- _WORK TASK_
The answer should be a number alone: the count of lines in the listing below that include "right".

- _DATASET CONTENT_
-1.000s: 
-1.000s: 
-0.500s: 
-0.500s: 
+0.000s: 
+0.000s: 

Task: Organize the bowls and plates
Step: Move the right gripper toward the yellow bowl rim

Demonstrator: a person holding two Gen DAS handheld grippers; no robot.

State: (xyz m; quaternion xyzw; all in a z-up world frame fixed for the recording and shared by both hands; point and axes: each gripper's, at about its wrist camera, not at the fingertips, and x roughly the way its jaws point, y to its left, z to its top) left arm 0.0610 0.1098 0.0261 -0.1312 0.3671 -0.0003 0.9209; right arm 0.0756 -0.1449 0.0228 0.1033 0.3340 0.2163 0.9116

- _RESPONSE BOX_
2